ABOUT THIS EXERCISE:
What you return must be exactly the lines from the one containing "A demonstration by" through the close of the listing, both included.

- - - - - - -

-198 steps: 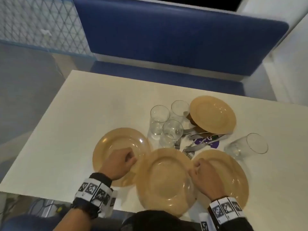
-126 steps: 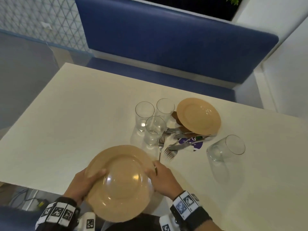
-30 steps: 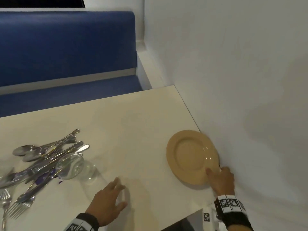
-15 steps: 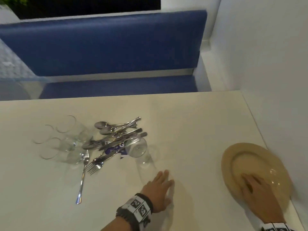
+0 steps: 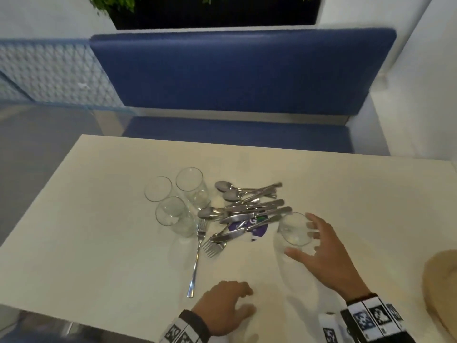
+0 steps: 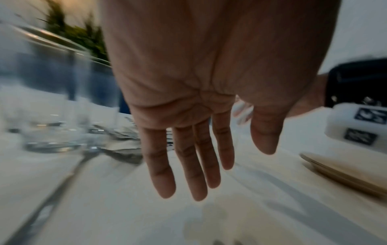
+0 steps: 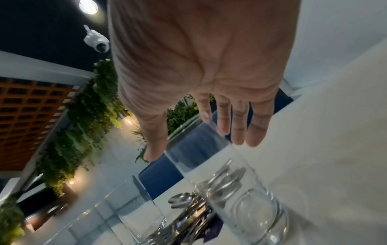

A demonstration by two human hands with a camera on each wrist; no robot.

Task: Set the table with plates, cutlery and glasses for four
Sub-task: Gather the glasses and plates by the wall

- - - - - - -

ANSWER BELOW:
A demonstration by two human hands with a camera on each wrist; no robot.

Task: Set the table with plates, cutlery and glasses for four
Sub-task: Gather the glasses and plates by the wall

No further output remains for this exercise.